_Exercise brief_
Apart from the images, reproduce all of the data word for word.

BEGIN

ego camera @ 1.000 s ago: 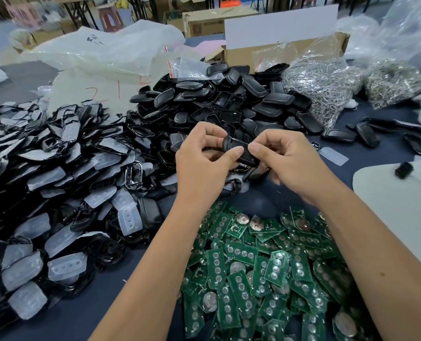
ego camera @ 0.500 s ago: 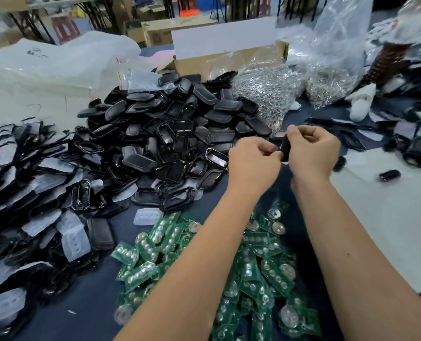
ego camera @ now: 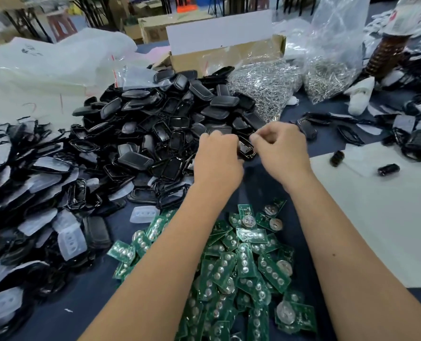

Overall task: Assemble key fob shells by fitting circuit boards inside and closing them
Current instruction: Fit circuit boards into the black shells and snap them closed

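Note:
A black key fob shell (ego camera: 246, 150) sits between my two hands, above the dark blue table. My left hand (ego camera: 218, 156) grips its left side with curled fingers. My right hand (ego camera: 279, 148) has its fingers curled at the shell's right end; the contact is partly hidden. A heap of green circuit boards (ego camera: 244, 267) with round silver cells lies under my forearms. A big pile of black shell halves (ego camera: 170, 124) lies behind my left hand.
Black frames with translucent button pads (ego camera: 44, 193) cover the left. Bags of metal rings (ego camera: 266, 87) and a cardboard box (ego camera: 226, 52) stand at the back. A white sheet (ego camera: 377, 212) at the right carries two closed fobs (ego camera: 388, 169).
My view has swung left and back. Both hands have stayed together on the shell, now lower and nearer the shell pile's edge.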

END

_Answer space_
ego camera @ 1.000 s ago: 
ego camera @ 0.500 s ago: 
ego camera @ now: 

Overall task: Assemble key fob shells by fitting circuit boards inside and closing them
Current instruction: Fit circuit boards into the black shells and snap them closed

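Note:
A black key fob shell (ego camera: 246, 150) sits between my two hands, above the dark blue table. My left hand (ego camera: 218, 156) grips its left side with curled fingers. My right hand (ego camera: 279, 148) has its fingers curled at the shell's right end; the contact is partly hidden. A heap of green circuit boards (ego camera: 244, 267) with round silver cells lies under my forearms. A big pile of black shell halves (ego camera: 170, 124) lies behind my left hand.
Black frames with translucent button pads (ego camera: 44, 193) cover the left. Bags of metal rings (ego camera: 266, 87) and a cardboard box (ego camera: 226, 52) stand at the back. A white sheet (ego camera: 377, 212) at the right carries two closed fobs (ego camera: 388, 169).
My view has swung left and back. Both hands have stayed together on the shell, now lower and nearer the shell pile's edge.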

Nothing else is required to complete the output.